From the data below, copy exactly the lines that lie between the one holding "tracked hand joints" and the one holding "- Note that", including both, and nothing more.
====== DATA EXTRACT
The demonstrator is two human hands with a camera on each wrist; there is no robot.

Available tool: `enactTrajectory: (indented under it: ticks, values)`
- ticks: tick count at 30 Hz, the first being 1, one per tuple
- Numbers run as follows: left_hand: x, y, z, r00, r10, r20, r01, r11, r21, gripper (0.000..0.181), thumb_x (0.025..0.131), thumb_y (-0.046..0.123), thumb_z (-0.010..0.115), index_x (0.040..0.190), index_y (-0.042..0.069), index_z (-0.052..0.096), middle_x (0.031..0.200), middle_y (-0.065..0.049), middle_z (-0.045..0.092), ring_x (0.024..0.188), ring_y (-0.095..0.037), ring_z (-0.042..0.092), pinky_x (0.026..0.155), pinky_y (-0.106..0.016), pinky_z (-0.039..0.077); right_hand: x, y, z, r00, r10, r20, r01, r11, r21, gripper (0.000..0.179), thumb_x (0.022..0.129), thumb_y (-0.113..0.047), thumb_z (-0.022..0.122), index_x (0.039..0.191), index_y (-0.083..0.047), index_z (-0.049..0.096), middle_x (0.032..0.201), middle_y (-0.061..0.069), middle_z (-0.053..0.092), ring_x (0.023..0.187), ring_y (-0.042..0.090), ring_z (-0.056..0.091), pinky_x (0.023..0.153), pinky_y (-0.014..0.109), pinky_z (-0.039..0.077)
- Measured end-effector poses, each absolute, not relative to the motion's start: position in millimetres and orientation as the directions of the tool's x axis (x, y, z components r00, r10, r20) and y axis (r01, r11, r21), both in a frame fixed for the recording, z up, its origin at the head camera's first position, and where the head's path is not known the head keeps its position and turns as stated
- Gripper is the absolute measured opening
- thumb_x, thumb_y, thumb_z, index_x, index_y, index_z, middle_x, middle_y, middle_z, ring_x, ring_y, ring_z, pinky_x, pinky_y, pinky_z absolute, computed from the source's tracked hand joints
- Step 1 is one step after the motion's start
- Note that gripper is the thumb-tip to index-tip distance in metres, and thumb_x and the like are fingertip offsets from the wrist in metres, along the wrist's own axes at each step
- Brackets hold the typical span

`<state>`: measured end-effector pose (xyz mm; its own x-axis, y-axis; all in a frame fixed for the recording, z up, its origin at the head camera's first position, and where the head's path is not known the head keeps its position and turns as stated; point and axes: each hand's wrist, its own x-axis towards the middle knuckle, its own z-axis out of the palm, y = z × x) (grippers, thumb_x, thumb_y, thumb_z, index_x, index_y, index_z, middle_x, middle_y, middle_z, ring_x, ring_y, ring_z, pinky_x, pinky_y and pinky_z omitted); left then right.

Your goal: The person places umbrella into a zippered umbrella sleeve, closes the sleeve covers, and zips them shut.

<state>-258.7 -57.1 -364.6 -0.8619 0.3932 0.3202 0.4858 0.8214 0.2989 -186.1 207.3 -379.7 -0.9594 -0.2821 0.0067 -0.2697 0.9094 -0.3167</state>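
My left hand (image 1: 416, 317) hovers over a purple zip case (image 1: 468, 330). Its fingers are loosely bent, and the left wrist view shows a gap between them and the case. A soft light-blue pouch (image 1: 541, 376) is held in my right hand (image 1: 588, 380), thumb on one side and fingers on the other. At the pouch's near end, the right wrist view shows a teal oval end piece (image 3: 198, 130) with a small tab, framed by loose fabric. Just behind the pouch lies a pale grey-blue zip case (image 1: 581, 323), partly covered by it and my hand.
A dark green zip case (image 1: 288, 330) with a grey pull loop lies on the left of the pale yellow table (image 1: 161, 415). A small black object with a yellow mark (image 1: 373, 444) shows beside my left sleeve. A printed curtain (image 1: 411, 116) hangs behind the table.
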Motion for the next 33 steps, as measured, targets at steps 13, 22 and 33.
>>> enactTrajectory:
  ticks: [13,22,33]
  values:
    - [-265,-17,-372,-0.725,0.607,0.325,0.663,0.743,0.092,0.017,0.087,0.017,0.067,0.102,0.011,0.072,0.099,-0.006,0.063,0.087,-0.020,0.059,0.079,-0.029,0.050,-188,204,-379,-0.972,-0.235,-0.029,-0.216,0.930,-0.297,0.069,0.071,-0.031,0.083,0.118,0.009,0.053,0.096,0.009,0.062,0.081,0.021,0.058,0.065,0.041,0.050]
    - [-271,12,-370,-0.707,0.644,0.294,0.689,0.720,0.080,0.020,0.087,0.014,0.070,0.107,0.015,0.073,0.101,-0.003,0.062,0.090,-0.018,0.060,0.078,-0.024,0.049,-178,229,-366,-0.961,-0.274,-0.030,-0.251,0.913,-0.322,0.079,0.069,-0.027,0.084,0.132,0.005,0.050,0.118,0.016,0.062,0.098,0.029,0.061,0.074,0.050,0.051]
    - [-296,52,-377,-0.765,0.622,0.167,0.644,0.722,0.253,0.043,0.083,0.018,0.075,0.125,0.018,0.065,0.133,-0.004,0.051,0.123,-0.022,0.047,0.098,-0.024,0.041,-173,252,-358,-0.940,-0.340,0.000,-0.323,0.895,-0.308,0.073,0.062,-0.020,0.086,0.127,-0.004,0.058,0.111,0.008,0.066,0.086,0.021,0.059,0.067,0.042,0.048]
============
- _THE ANSWER_
- thumb_x, thumb_y, thumb_z, index_x, index_y, index_z, middle_x, middle_y, middle_z, ring_x, ring_y, ring_z, pinky_x, pinky_y, pinky_z absolute, computed from the source's tracked hand joints
- Step 1 is one step after the motion's start
- Note that gripper is the thumb-tip to index-tip distance in metres, and thumb_x and the like are fingertip offsets from the wrist in metres, along the wrist's own axes at each step

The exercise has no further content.